Robert Macfarlane is Professor of Literature and the Environmental Humanities at the Faculty of English in Cambridge. He is well-known as a writer about nature, climate, landscape, people and place, and his books –– which include Underland (2019), a book-length prose-poem Ness (2018), Landmarks(2015), The Old Ways (2012) and Mountains of the Mind (2003) –– have been translated into more than thirty languages, won prizes around the world, and been widely adapted for music, film, television, radio and theatre.

He has also written operas, plays, and films including River (2022) and Mountain (2017), both narrated by Willem Dafoe. He has collaborated closely with artists including Olafur Eliasson and Stanley Donwood, and with the artist Jackie Morris he co-created the internationally bestselling books of nature-poetry and art, The Lost Words (2017) and The Lost Spells (2020). As a lyricist, he has written songs and albums with musicians including Cosmo Sheldrake, Karine Polwart and Johnny Flynn, with whom he has released two albums, Lost In The Cedar Wood (2021) and The Moon Also Rises (2023) and an EP, Six Signs (2022).

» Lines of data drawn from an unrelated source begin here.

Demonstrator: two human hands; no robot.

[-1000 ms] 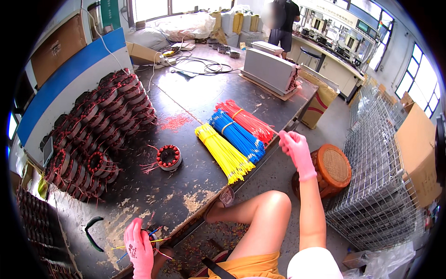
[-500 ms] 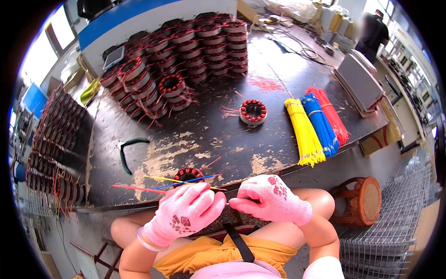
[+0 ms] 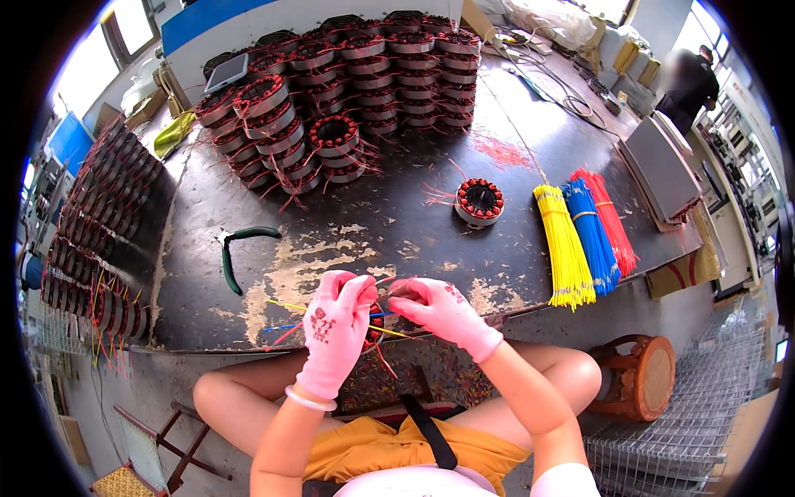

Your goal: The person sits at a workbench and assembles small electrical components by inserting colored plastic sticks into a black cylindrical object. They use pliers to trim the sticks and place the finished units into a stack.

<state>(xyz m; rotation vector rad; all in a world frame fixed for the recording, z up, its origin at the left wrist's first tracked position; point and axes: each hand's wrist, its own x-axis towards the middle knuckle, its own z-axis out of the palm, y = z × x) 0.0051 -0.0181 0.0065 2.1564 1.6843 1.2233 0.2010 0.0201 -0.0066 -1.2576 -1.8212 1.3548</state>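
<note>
Both my hands wear pink gloves with a dark print and meet at the table's front edge. My left hand (image 3: 331,327) is closed, fingertips pinched on a thin wire. Beside it my right hand (image 3: 443,316) is closed too, its fingertips at the same wire, a short stretch of which shows between them. Below the fingers sits a stator ring with red windings (image 3: 375,334), partly covered by my left hand. A yellow wire (image 3: 286,306), a blue wire (image 3: 281,328) and a red wire (image 3: 287,336) stick out left of that hand.
Green-handled cutters (image 3: 228,258) lie on the dark worn table (image 3: 397,207). Another stator (image 3: 479,201) stands ahead, near yellow (image 3: 566,248), blue (image 3: 591,236) and red wire bundles (image 3: 604,217). Stacked stators (image 3: 356,83) fill the back. A wooden stool (image 3: 633,377) is at right; a person (image 3: 691,87) stands far right.
Both hands have moved forward over the stator at the table edge, fingertips raised and close together. My left hand now covers part of the ring. The view has shifted slightly.
</note>
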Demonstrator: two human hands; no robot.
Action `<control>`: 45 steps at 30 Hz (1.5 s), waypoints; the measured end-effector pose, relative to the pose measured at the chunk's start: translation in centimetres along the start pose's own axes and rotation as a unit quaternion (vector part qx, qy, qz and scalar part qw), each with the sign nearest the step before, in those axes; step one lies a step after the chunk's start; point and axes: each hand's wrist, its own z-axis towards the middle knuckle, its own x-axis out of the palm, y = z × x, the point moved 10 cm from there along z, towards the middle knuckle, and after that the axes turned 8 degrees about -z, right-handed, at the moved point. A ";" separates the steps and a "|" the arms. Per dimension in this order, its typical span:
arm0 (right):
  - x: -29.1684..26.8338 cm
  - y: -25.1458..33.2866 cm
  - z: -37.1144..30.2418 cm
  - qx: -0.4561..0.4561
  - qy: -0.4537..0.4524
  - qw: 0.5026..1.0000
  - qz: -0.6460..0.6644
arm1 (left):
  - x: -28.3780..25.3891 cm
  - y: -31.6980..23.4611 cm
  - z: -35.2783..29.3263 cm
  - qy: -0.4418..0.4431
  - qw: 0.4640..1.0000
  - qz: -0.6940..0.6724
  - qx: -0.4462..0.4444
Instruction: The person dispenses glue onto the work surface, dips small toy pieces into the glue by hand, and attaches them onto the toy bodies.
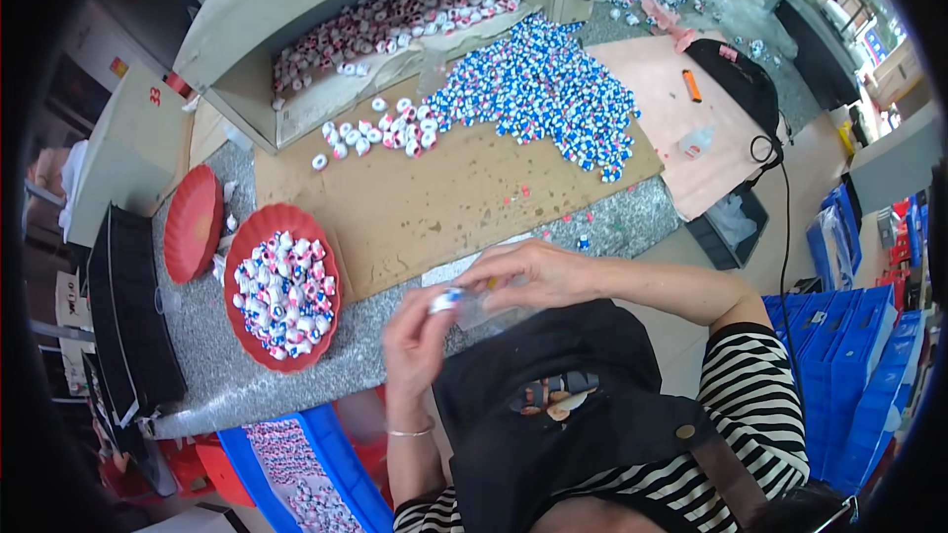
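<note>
Both my hands meet in front of my dark apron, close to the near edge of the counter. Between the fingertips of my left hand is a small white and blue piece. My right hand is closed beside it, with a see-through thing and a bit of yellow at its fingers; its kind is unclear. To the left of my hands, a scalloped red bowl holds many small white, blue and pink pieces. Beyond my hands lies a flat cardboard sheet.
A heap of blue and white pieces and loose white and pink pieces lie on the cardboard. Behind stands an open box-like housing. A second red dish, a blue crate, an orange lighter and a black cable surround me.
</note>
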 end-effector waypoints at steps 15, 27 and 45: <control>-12.0 -7.8 4.1 -0.052 -0.090 0.836 -0.539 | -1.1 0.2 15.7 -0.115 0.926 0.333 0.136; -11.1 -5.6 -0.3 -0.013 -0.070 0.896 -0.437 | 0.7 4.5 11.4 -0.047 0.988 -0.100 -0.104; -4.4 -2.2 -0.8 -0.044 -0.059 0.929 -0.363 | -0.8 4.7 -3.2 -0.101 0.947 -0.299 -0.056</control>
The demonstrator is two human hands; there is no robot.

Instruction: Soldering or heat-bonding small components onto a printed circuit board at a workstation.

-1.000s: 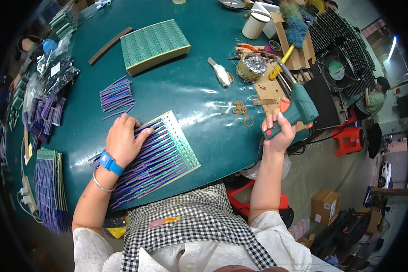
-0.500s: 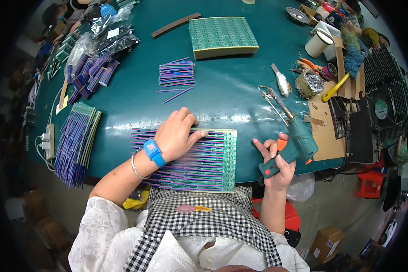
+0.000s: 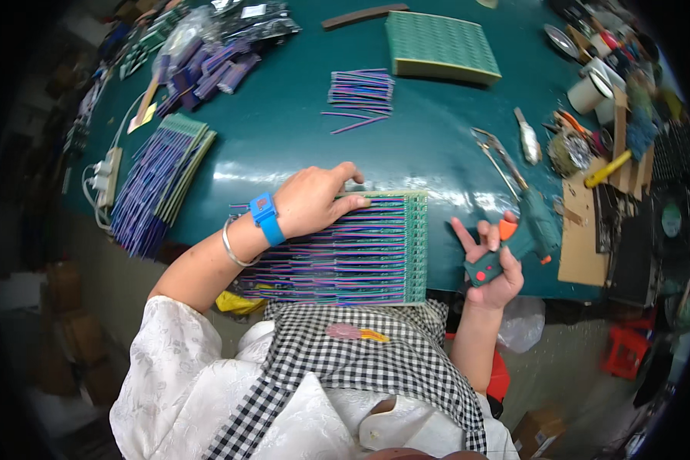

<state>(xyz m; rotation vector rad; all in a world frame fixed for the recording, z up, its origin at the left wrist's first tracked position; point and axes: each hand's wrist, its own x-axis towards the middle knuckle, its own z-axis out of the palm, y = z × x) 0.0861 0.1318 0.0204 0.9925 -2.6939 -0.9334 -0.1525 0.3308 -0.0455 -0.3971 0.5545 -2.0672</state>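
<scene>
Left hand, thumb and forefinger spread, rests on the circuit board at the bench's near edge, wires running left-right. Right hand, well apart, grips the soldering gun, barrel pointing away and leftward.

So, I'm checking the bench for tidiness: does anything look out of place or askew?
Slightly: one purple strip slants on the near side of the small strip pile, whose strips lie roughly parallel.
</scene>
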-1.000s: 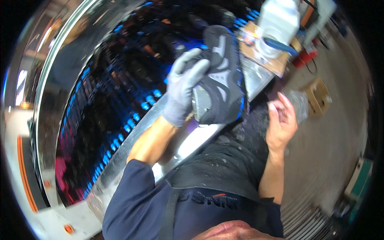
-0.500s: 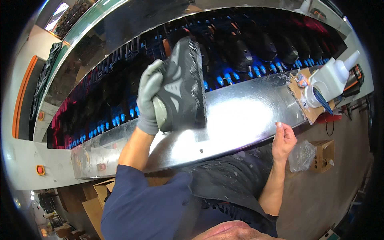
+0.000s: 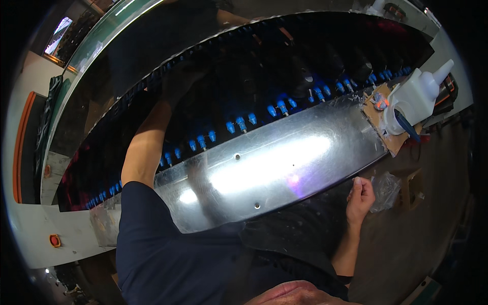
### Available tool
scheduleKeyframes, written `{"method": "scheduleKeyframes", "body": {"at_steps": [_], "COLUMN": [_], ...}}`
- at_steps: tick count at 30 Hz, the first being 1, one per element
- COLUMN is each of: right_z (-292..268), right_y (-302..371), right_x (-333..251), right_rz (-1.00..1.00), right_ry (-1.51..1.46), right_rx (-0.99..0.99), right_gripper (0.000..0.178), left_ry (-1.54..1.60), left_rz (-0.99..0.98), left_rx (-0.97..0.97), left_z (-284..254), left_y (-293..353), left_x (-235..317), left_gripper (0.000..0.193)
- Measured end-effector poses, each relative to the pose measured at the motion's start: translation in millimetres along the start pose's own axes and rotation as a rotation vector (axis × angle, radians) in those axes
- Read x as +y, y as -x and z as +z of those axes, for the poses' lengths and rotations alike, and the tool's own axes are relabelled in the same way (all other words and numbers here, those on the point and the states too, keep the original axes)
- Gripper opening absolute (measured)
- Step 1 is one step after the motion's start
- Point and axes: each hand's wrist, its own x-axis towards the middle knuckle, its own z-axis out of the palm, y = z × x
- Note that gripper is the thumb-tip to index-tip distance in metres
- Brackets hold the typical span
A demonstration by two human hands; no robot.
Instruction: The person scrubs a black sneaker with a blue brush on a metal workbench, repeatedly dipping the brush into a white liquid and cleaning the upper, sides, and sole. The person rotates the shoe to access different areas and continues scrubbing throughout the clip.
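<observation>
My left arm reaches into the dark opening of a long machine, and my gloved left hand (image 3: 185, 79) shows only as a dim shape there. Its fingers are lost in the darkness, and the shoe cannot be made out. Below that arm, a row of blue fittings (image 3: 241, 123) runs along the front of the opening. Dark shoe-like shapes (image 3: 300, 71) stand inside, farther right. My bare right hand (image 3: 361, 197) hangs by the front edge of the shiny metal ledge (image 3: 274, 162), fingers curled in with the thumb against them. No object shows in it.
On the ledge's right end, a white plastic bottle (image 3: 418, 94) with a spout lies by a piece of cardboard (image 3: 375, 114). Clear plastic wrap (image 3: 387, 189) and a cardboard box (image 3: 410, 190) are beyond my right hand. A red button (image 3: 55, 241) sits on the machine's left front.
My left hand has gone from above the ledge, holding a dark grey shoe, deep into the opening. The shoe has dropped out of sight. My right hand is still curled in nearly the same place.
</observation>
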Motion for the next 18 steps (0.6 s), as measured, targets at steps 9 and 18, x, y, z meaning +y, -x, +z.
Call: {"method": "scheduleKeyframes", "body": {"at_steps": [9, 18], "right_z": [16.9, 15.7], "right_y": [2.8, 6.4], "right_x": [11.4, 2.5], "right_rz": [-0.037, -0.091], "right_ry": [0.051, 0.173], "right_rx": [-0.107, -0.127], "right_gripper": [0.015, 0.013], "left_ry": [0.008, -0.116], "left_rz": [0.038, 0.139], "left_rx": [-0.003, 0.087], "left_z": [23.8, 27.2], "left_y": [-24.2, -65.6], "left_x": [-50.5, -74.5], "left_gripper": [0.067, 0.058]}}
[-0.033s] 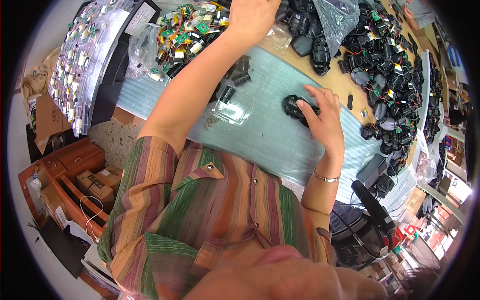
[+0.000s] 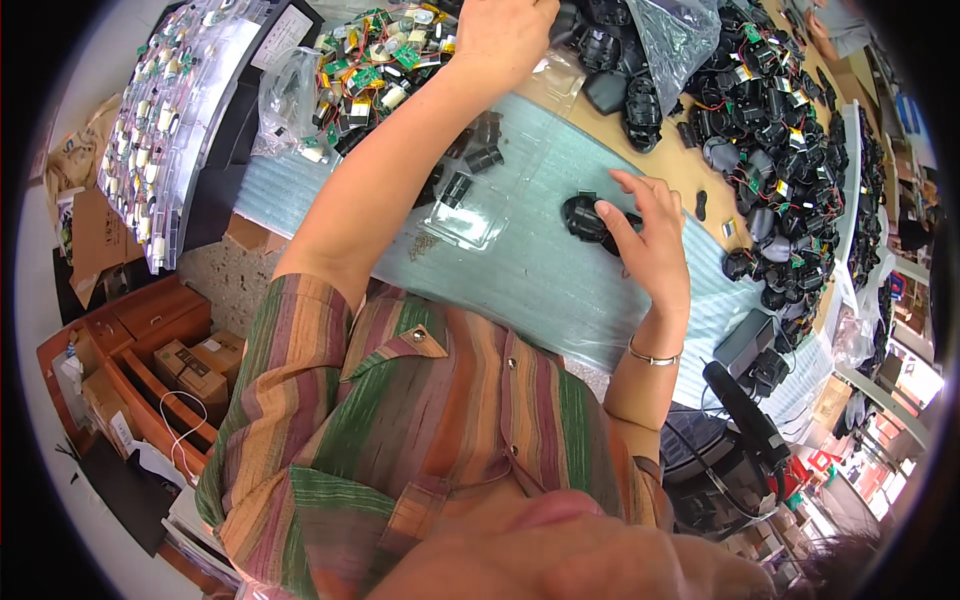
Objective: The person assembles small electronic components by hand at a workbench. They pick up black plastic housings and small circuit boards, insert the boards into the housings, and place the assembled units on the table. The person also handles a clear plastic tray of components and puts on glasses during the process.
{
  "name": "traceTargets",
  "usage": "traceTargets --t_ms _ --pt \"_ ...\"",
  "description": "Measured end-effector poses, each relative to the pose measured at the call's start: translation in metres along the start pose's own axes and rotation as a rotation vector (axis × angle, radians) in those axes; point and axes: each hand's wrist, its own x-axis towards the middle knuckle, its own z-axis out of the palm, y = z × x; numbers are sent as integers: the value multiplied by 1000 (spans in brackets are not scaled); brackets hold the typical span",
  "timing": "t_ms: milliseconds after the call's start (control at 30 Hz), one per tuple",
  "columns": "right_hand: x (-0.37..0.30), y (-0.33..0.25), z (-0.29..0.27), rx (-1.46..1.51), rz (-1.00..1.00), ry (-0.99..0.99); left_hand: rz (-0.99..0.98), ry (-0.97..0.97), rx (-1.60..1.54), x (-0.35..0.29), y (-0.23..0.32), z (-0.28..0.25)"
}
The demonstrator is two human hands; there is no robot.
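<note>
My left hand [image 2: 503,42] reaches across to the far edge of the bench, between a heap of small circuit boards with batteries [image 2: 375,75] and black plastic shells [image 2: 603,50]. Its fingertips are cut off by the upper edge of the view, so what they touch is hidden. On the pale foam mat [image 2: 500,280], my right hand [image 2: 655,235] curls over a rounded black plastic housing [image 2: 583,217], thumb on its near side. Part of that housing is hidden behind the hand. Left of it lie a clear plastic tray [image 2: 470,228], small black parts [image 2: 456,190] and a scatter of tiny screws [image 2: 423,246].
A large heap of black housings with wires [image 2: 770,150] covers the bench's right side. A clear rack of white and green parts [image 2: 150,140] stands at left. A crumpled clear bag [image 2: 675,45] lies at the back. A black armrest [image 2: 745,415] sits at lower right.
The black housing under my right hand has shifted very slightly left. My left hand has moved a touch to the left.
</note>
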Motion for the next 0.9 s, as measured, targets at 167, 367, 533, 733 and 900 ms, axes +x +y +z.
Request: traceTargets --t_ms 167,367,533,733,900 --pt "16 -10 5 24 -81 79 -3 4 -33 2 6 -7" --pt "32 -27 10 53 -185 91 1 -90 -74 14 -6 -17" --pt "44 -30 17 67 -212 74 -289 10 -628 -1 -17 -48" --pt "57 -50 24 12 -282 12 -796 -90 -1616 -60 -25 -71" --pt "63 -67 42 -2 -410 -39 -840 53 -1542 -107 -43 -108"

In 2022, with the actor-director Simon McBurney he co-adapted Susan Cooper's classic fantasy novel The Dark Is Rising into a twelve-part BBC audio drama series.

He is a Fellow of Emmanuel College and of the Royal Society of Literature. In 2017 the American Academy of Arts and Letters awarded him the EM Forster Prize for Literature, and in 2023 in Toronto he was awarded the inaugural Weston International Award for career achievement in non-fiction. His current book project, forthcoming in early 2025, is entitled Is a River Alive? and concerns the lives and deaths of rivers and the global Rights of Nature movement.